What is the $\nabla_A\log\det(A+B)$, where matrix $B$ is a constant? Obviously we have $\nabla_A\log\det(A) = A^{-1}$, but I don't see the gradient for my expression on Matrix Cookbook. We can assume that both $A$ and $B$ are positive semidefinite.

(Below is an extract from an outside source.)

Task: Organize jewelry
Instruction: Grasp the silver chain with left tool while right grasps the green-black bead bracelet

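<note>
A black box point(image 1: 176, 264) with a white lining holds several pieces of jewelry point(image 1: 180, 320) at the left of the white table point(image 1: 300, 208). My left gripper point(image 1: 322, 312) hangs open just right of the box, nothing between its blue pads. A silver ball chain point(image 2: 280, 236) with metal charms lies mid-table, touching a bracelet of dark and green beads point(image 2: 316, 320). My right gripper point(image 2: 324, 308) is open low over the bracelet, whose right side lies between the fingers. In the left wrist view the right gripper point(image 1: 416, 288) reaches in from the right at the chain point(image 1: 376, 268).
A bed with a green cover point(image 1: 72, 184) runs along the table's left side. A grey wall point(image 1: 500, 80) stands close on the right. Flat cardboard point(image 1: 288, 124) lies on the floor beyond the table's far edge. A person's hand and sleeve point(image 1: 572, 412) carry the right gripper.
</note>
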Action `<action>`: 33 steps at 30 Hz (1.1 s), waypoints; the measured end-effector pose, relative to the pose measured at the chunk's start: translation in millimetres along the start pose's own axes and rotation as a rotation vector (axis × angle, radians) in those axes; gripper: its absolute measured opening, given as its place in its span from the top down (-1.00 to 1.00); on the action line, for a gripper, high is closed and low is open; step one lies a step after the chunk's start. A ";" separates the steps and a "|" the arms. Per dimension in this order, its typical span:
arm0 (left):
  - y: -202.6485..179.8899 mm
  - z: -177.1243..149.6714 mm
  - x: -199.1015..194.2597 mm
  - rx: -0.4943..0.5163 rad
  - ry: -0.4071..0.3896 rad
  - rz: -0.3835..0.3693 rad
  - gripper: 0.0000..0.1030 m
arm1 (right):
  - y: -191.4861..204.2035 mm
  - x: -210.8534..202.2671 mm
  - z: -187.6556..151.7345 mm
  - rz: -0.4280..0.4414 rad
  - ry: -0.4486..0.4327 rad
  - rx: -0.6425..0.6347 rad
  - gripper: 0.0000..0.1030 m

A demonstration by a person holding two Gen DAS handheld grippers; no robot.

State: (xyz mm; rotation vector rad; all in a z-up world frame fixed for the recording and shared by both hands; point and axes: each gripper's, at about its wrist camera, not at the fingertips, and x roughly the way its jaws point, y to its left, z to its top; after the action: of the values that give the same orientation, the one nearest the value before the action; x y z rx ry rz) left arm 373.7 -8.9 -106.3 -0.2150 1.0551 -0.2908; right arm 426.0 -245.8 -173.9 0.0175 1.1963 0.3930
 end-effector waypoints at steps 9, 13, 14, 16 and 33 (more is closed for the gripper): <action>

When $B$ is rank-1, I think we have: \begin{align*} &\nabla_A [\log\left(\det(A+uv^T)\right)] \\ =&\nabla_A [ \log\left(\det(A)(1+u^T A^{-1} v)\right)]\\ =&\nabla_A [ \log\det(A)+\log(1+u^T A^{-1} v)]\\ =& A^{-1} + \frac{1}{1+u^T A^{-1} v}\nabla_A[u^T A^{-1}v]\\ =& A^{-1} + \frac{1}{1+u^T A^{-1} v}(-A^{-1}uv^T A^{-1}) \quad\text{from Eq 61 Cookbook}\\ =&A^{-1} - \frac{1}{1+u^T A^{-1} v}(A^{-1}uv^T A^{-1})\\ =&(A+uv^T)^{-1} \end{align*}
Is my math correct in the rank-1 case? And can I extend this to show that $\nabla_A\log\det(A+B) = (A+B)^{-1}$?
Using the chain rule for the inner function $f(A)=f_A$ we have $[D\log\det f_A](H)=\operatorname{tr}\left((f_A)^{-1}\cdot[Df_A](H)\right)$. When $f(A)=A+B$, the derivative is $\operatorname{tr}\left((A+B)^{-1}\cdot H\right)$, and the gradient is $(A+B)^{-T}$